(PROBLEM REQUIREMENTS):
Find every line in the records that holds the string "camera". Copy each one.

▽

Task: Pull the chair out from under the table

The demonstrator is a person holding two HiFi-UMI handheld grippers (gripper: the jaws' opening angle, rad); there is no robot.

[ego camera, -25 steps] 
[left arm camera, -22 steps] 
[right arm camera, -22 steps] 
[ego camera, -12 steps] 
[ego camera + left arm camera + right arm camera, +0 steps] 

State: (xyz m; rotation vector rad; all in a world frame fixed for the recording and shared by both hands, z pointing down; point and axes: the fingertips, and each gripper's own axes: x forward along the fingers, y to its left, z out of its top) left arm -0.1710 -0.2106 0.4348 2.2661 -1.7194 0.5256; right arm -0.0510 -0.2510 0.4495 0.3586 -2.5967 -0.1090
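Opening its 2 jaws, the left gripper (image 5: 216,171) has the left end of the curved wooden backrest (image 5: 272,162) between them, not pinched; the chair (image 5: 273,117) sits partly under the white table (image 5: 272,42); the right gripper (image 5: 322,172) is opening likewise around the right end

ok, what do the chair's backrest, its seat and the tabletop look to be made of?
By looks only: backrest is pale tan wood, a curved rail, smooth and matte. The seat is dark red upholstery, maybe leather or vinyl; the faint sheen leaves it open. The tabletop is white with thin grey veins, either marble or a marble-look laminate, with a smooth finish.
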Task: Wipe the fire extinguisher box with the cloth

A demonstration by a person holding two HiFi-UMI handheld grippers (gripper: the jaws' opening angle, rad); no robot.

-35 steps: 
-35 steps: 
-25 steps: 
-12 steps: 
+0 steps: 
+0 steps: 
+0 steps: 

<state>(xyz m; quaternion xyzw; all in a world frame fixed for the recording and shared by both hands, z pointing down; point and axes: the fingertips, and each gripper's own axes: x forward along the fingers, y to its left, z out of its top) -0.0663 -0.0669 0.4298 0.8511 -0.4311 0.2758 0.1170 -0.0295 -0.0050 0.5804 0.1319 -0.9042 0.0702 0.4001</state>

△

(ANSWER TO THIS EXERCISE):
[ego camera, -25 steps] 
[left arm camera, -22 steps] 
[right arm camera, -22 steps] 
[ego camera, -12 steps] 
[ego camera + left arm camera + right arm camera, +0 steps] 

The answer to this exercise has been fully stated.